Shannon Lindsay 02:28
Why does blocking happen?
Steve Stedman 02:30
Well, we kind of touched a little bit on why it happens because they’re to kind of keep data integrity and keep two queries or two people from modifying the exact same row at the exact same point in time. But why it happens and why it becomes a problem is that you end up, if you’re inside of a longer running transaction and you have excess locking, like, for instance, table locks instead of row locks, or poorly optimized queries in there, it can end up, instead of blocking for a split second, like what’s intended to ensure data integrity, you can end up with a block running for minutes, or even 10s of minutes. I’ve seen it where sometimes the block is gone until people have had to terminate the blocking query, and it would and it would have run for hours. So yeah, it’s not a problem when everything’s running fast. But where it becomes a problem is when it happens, when it takes a long time to run.
Shannon Lindsay 03:24
Can you share, I guess, a real life example?
Steve Stedman 03:28
Yeah, absolutely. So a couple years ago, and gosh, I could go every week, we’ve done with something like this. But a couple years ago, we were working with a client that had a really busy website. They had some event going on that they were having well over 10s of 1000s of users, maybe closer to 30 or 40,000 people on their system at a time. And this was a web system that was using SQL Server as the back end, and there was a login query where what it was doing was it was trying to get these 30,000 plus people all logged into the system because they’d shown up to for the thing that was going on there. And what was happening is, because they were all trying to log in, it got stuck, and the query was taking as long as 30 seconds to run to get them logged in. But then you had 30 seconds blocked by another 30 seconds, blocked by another 30 seconds, and you had like, 3000 people stuck waiting on that 32nd login, meaning they were never going to log in. So you end up with stalls and just completely locking up the system.

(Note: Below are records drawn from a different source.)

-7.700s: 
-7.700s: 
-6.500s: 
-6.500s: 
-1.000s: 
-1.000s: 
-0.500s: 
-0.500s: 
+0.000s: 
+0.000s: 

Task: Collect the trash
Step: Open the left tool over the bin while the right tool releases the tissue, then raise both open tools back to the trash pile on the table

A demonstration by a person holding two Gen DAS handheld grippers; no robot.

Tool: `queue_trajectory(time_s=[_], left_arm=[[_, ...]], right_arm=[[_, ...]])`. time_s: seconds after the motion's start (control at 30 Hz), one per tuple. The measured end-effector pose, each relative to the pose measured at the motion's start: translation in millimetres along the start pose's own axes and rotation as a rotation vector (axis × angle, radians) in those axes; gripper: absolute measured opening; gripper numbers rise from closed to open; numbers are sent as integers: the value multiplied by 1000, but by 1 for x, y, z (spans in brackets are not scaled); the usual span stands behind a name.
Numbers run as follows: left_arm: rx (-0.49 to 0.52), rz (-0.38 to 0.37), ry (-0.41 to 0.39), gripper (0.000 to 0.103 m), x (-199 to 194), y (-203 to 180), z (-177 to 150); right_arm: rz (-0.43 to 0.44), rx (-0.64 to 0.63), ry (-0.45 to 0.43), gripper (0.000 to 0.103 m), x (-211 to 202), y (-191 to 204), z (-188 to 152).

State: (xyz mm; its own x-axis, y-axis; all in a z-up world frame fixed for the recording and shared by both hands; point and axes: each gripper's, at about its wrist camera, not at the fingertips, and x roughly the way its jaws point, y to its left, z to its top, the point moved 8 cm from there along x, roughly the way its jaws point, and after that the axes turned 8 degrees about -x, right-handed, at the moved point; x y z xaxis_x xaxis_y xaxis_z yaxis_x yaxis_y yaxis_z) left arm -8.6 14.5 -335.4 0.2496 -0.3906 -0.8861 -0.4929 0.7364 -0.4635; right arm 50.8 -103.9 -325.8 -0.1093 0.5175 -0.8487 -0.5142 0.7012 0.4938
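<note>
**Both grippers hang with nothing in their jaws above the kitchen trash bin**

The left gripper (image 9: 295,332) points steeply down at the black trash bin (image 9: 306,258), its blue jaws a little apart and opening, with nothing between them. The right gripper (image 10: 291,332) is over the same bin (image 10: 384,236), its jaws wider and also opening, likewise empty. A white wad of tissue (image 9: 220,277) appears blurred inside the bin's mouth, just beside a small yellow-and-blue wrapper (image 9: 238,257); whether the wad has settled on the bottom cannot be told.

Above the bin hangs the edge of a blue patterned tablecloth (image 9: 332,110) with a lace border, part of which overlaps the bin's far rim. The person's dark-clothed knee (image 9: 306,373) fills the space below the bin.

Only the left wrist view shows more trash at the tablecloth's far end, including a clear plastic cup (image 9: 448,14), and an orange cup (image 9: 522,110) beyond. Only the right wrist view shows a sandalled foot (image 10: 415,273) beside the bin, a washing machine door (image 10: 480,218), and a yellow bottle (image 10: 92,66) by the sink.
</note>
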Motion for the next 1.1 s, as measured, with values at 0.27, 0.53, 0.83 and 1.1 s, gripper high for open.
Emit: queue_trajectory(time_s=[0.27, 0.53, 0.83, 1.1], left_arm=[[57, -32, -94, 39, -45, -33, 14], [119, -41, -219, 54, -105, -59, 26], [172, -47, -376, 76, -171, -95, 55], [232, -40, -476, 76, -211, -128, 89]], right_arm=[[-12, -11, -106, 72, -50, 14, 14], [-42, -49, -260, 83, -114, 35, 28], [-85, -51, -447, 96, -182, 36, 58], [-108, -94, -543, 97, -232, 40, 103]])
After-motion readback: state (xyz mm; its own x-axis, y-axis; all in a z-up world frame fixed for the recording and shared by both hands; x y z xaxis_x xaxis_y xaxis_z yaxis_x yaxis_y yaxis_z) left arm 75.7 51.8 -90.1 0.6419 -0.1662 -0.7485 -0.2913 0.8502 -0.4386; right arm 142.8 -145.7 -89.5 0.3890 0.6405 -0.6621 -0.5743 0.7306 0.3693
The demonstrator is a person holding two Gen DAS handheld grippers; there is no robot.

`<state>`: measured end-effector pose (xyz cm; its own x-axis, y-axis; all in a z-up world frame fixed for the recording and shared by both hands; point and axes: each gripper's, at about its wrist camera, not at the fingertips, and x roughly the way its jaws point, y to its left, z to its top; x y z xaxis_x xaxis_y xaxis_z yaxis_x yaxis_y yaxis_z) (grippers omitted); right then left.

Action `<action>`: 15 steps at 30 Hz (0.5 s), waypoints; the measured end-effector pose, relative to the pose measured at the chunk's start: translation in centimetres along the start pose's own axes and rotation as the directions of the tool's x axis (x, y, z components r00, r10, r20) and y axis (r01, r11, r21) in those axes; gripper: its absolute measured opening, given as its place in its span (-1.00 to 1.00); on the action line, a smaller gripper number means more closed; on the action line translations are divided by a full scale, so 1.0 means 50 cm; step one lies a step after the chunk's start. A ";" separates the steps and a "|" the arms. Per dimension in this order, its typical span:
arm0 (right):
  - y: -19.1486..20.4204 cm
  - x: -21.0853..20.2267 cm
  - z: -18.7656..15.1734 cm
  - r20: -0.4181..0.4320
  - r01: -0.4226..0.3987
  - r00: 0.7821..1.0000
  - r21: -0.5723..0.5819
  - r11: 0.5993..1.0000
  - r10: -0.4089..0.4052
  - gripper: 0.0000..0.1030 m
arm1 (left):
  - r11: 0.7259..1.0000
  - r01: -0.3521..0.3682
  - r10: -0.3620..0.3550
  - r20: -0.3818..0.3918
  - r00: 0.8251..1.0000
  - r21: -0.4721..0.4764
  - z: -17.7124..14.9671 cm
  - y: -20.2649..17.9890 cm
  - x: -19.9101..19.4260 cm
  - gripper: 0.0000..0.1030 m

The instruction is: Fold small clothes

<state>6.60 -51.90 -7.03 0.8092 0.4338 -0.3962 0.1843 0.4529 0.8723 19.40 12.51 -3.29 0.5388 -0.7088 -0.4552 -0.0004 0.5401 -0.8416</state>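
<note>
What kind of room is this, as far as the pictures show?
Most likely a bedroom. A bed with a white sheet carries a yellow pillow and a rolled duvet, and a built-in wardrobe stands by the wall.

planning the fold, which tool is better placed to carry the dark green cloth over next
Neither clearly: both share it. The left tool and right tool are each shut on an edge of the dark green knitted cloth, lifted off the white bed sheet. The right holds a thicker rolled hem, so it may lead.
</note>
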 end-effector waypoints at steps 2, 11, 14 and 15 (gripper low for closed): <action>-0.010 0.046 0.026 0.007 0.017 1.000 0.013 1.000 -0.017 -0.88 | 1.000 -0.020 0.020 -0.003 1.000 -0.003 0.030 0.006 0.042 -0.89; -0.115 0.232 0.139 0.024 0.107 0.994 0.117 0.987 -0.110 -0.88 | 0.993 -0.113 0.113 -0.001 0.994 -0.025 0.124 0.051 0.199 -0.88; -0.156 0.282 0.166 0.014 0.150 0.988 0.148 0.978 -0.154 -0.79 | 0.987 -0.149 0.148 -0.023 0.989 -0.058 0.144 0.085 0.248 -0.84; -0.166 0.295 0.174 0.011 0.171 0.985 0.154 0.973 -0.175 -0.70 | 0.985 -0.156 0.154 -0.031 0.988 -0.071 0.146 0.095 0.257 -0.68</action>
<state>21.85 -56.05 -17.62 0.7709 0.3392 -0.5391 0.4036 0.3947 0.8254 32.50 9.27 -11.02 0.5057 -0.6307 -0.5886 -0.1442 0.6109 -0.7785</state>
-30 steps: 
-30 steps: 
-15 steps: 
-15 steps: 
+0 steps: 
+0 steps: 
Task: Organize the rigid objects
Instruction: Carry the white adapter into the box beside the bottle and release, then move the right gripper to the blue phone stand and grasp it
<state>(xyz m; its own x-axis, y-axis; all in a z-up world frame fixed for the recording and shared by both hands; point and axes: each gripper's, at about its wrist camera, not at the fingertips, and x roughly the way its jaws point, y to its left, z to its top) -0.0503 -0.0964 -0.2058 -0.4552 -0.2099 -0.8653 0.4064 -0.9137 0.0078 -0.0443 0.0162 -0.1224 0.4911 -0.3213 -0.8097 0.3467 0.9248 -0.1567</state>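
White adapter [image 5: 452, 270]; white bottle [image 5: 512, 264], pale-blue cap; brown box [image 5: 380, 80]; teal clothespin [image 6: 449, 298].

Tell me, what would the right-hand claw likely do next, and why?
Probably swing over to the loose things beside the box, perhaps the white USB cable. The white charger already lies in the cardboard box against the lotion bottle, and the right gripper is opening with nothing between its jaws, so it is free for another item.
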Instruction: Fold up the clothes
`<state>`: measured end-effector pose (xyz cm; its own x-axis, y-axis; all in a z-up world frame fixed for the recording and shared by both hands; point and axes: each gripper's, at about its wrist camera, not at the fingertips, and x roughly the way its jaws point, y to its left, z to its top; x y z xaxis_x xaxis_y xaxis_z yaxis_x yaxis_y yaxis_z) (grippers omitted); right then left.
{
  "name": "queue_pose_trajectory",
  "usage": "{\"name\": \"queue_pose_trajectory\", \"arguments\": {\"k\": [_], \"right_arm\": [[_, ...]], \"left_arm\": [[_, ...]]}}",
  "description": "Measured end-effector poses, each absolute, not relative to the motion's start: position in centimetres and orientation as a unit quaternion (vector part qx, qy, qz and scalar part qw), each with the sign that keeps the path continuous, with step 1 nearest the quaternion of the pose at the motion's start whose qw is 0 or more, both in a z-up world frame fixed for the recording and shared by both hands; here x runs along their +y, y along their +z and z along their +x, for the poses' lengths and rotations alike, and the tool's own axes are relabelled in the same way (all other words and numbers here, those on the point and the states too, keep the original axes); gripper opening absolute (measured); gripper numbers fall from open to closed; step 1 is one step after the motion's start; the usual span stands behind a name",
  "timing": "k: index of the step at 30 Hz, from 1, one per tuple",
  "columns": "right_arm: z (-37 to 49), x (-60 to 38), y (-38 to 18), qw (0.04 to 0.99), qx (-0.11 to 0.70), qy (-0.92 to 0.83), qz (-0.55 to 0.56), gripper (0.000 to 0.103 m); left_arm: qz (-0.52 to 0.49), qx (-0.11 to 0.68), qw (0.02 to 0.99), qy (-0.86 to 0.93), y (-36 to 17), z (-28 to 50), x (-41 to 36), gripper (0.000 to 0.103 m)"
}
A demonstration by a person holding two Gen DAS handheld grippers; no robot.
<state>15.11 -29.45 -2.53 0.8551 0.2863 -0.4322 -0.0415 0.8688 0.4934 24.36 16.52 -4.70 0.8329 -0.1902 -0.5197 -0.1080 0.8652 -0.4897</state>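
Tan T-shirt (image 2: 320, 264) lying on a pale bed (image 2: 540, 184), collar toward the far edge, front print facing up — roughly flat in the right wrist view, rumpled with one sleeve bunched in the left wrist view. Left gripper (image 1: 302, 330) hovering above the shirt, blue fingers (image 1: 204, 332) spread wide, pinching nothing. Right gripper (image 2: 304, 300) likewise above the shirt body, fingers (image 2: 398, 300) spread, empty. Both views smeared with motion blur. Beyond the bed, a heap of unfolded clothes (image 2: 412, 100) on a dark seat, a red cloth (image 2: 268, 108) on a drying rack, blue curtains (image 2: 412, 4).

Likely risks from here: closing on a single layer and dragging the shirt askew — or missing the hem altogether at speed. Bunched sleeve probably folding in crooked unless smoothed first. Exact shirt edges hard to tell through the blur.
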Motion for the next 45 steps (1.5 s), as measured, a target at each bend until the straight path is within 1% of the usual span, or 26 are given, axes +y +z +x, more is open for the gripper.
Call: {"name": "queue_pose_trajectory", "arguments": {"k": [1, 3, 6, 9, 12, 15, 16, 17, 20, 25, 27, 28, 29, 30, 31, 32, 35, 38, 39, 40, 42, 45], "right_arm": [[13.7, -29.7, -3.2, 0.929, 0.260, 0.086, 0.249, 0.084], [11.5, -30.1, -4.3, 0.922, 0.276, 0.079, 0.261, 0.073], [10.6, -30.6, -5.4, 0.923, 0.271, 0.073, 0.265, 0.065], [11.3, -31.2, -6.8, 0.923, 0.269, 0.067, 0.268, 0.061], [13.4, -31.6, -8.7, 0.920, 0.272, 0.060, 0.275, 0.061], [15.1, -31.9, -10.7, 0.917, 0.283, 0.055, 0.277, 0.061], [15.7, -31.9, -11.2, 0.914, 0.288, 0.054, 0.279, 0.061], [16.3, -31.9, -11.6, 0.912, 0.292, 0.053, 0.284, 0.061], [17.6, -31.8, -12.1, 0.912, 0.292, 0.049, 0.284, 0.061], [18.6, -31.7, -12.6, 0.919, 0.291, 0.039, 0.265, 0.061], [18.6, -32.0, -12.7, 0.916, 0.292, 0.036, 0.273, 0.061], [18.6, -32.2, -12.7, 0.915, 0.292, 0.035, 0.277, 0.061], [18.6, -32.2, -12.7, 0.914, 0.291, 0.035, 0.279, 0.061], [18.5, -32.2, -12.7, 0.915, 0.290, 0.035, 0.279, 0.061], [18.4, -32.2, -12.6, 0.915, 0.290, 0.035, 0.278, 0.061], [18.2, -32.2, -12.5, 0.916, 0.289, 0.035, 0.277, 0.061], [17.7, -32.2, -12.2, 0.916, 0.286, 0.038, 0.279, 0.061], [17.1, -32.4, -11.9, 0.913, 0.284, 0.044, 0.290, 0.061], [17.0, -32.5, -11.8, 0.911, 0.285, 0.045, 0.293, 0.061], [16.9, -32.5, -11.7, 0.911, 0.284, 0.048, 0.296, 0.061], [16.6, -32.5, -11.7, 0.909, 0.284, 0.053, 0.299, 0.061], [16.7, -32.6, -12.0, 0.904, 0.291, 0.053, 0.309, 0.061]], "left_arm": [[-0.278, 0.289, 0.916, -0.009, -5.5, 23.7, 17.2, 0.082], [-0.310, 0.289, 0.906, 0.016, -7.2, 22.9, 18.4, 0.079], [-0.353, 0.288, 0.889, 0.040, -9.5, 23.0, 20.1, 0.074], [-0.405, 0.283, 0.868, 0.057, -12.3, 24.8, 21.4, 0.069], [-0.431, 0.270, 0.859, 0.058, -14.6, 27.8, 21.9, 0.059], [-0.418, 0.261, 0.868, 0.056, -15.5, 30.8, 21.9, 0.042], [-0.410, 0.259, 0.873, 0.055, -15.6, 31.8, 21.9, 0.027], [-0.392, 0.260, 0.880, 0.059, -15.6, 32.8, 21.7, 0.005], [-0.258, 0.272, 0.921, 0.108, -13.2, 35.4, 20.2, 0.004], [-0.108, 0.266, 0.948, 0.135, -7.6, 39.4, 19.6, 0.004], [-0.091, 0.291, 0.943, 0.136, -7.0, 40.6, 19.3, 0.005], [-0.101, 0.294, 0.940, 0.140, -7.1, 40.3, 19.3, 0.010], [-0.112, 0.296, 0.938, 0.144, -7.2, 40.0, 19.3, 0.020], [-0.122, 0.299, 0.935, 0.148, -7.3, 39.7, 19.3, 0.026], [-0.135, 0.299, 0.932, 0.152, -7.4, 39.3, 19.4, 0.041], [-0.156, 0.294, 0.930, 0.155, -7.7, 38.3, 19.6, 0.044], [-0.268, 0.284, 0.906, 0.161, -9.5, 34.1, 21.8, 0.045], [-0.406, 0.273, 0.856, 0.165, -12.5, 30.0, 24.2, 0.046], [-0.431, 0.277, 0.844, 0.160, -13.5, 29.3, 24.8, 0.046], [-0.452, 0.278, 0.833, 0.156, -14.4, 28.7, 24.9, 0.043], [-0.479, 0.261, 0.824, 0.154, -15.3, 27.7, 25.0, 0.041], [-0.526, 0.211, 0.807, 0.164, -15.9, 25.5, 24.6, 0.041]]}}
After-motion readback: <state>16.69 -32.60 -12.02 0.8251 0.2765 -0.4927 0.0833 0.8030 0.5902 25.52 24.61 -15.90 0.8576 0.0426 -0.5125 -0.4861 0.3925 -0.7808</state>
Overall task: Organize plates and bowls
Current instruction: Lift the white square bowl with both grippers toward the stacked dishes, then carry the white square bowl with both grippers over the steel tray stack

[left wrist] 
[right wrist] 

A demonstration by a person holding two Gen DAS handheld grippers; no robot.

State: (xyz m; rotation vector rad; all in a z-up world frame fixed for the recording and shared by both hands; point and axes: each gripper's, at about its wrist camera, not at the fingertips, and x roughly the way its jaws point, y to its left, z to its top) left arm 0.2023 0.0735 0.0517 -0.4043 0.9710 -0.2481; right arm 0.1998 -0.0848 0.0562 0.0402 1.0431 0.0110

And even if you go in and, like, terminate the one query that’s causing a problem, the next one in line behind it, because there were so many users trying to do the same thing, ended up blocking and locking, and we ended up with slow performance and but the thing with blocking is, if you give it enough time and the load eventually goes away, the blocking does eventually clear. But if this. Is your website that people are trying to log into for something that they’re trying to do right now, that long time for it to clear may be 30 or 40 minutes, or it might be three or four days.
So I put together a quick video. Shannon, do you want to go ahead and share the blocking video, and I can kind of talk through some of the stuff that we see with that. Okay, so what I’ve done here is I’ve created a database called blocking test. I’ve created a table in there, and I’ve just put 1000 rows into that table, and the table just has an idea, a good or unique identifier that I’m using, and I’m just going through and I’m updating it, but I’m doing that inside of a transaction, and then I’m doing a select statement, but what I’m going to do in one window is leave the transaction hanging, and then there are three or four other windows. What I’m going to do is run that same query so that it’s showing up and it’s figuring out or so it’s showing up as blocking, so the one transaction that was left open is currently doing the blocking. The other three queries I ran there are being blocked by this example. Years ago, I was working with a developer who was debugging on the live system, and they stepped halfway through the code and ended up in a position where they left the transaction open and they got a phone call. And similar thing happened to what we’re seeing here, we go into Database Health Monitor, we can see that there is the blocking query. You could click on it and just go kill session, and that would terminate the one blocking query and let the other ones through. But what it’s showing you here is this is the blocker and then through the blocking tree, it shows all the other ones. There’s also a right click menu option there that we can use in order to click and terminate all of the queries that are in the blocking tree. It’s usually best to figure out what’s going on and figure out how to fix it, but in a real bad scenario, sometimes you just have to kill them all off and let them pile up again and get things cleared.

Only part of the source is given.